BMO Capital has lowered its price target on CrowdStrike Holdings (CRWD) to $460 from $500, while maintaining an Outperform rating, citing caution regarding potential guidance for the second half of fiscal year 2026 and a belief that the 22-23% ARR and revenue growth needed for significant share appreciation is not in their base case scenario. Despite positive channel checks, this adjustment comes amidst mixed analyst sentiment, with Stifel reiterating a Buy rating and Evercore ISI adding CRWD to its tactical underperform list. The upcoming fiscal second-quarter 2026 earnings report on August 27 is considered critical, as analysts like Guggenheim foresee potential revenue risks later in the fiscal year.

Analysis

CrowdStrike Holdings (CRWD) is facing a period of heightened scrutiny from the analyst community ahead of its fiscal second-quarter earnings report on August 27. While BMO Capital maintains an Outperform rating, it has reduced its price target from $500 to $460, reflecting caution over the company's ability to deliver the 22-23% year-over-year growth in Annual Recurring Revenue (ARR) and revenues in fiscal 2027 that the firm believes is necessary for significant share appreciation.

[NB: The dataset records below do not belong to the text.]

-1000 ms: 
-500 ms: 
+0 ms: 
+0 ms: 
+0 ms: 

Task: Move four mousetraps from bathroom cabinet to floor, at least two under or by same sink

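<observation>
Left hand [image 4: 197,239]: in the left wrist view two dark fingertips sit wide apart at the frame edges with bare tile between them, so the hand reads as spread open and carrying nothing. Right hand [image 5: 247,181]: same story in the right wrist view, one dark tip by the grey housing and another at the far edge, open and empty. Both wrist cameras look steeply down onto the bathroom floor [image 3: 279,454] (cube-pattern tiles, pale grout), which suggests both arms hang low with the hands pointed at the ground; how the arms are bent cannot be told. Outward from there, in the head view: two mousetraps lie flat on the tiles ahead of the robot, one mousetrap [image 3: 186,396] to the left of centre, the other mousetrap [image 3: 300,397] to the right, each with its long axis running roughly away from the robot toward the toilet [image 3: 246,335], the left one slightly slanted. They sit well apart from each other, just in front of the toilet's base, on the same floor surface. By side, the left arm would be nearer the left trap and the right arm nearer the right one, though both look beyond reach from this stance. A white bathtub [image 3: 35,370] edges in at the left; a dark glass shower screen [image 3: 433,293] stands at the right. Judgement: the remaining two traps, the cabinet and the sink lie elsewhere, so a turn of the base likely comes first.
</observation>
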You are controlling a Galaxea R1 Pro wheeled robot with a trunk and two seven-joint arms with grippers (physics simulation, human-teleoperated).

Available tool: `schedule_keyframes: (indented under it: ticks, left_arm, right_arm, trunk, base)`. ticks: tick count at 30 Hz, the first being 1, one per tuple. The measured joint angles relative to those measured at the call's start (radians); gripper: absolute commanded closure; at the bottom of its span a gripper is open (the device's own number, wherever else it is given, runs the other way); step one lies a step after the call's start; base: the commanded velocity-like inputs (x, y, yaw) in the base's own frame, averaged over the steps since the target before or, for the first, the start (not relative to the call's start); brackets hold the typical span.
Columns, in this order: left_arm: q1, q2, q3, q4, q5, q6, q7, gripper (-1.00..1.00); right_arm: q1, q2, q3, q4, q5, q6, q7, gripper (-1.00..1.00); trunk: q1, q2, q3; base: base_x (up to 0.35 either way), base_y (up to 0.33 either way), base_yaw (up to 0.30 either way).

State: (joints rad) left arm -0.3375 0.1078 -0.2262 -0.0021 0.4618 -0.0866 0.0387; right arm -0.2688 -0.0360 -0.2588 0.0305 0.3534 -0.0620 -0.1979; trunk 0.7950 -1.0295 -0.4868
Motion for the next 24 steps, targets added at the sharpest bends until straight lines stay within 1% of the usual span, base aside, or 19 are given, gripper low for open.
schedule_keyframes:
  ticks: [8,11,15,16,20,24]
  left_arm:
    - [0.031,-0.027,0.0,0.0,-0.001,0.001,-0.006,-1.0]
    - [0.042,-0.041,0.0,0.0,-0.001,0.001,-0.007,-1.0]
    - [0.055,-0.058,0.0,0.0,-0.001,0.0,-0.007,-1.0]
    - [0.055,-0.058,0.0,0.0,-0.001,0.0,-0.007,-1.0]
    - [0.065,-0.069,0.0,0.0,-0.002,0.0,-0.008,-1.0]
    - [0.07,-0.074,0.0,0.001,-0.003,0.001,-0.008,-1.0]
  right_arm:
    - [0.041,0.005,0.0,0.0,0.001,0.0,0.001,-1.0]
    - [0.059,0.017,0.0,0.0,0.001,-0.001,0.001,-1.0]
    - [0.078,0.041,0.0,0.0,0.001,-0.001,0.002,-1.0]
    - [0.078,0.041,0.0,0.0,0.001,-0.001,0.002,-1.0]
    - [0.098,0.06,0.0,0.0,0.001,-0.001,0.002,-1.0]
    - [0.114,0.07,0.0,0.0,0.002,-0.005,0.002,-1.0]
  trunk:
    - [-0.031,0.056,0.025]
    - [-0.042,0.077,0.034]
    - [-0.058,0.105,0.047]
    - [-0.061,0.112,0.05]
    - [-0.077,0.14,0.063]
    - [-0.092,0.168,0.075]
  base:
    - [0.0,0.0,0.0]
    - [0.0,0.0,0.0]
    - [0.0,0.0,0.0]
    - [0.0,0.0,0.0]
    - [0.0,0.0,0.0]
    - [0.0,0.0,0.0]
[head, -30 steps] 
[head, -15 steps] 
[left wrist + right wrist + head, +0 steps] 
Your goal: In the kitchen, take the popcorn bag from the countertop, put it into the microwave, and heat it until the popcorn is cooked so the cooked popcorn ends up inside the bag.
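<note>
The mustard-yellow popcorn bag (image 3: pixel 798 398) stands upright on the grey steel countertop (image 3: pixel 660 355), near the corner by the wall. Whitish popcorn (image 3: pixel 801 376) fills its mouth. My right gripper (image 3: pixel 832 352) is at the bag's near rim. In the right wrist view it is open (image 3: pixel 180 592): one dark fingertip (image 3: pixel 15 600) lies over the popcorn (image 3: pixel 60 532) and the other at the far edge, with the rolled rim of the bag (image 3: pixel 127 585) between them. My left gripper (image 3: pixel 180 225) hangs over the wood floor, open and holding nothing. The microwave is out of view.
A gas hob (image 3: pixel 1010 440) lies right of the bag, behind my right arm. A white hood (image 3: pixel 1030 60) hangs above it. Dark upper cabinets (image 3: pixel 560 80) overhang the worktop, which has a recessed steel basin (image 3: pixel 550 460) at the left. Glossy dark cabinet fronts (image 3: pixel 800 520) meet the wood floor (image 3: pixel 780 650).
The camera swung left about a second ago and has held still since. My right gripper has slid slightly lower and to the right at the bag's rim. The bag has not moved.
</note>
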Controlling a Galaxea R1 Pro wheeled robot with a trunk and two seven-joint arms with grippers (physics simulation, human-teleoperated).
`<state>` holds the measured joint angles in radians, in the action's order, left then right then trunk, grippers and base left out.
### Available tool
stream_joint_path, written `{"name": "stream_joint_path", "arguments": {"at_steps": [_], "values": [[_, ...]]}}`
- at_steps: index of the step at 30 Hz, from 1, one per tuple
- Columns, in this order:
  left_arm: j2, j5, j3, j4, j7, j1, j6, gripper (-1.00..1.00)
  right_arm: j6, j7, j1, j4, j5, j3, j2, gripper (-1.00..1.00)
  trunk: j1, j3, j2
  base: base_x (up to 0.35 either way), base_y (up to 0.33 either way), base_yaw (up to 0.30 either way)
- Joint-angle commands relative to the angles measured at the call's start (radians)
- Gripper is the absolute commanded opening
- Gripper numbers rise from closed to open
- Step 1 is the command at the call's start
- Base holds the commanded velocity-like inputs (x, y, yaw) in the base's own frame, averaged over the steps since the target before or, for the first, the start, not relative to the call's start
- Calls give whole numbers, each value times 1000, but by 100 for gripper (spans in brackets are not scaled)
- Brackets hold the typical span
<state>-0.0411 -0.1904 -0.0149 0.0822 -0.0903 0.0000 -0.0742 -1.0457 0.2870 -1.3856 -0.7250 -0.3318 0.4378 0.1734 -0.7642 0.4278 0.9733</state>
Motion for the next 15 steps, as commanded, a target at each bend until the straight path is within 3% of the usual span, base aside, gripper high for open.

This cautious outlook on future guidance contrasts with positive near-term channel checks for its Falcon Flex and Next-Gen SIEM solutions. The sentiment is notably mixed across Wall Street, with Stifel reiterating a bullish Buy rating and a $495 price target, while Evercore ISI has lowered its target to $425 and placed the stock on its tactical underperform list, signaling significant event risk. Guggenheim's Neutral rating further encapsulates the uncertainty, forecasting that CRWD will meet consensus estimates but flagging potential revenue risks later in the fiscal year. Despite these concerns, the company continues to innovate through the launch of its Falcon Next-Gen Identity Security solution and AI-powered detection engines, though the key question remains whether this technological advancement can sustain the high-growth narrative priced into the stock, which InvestingPro data suggests is already trading above its Fair Value.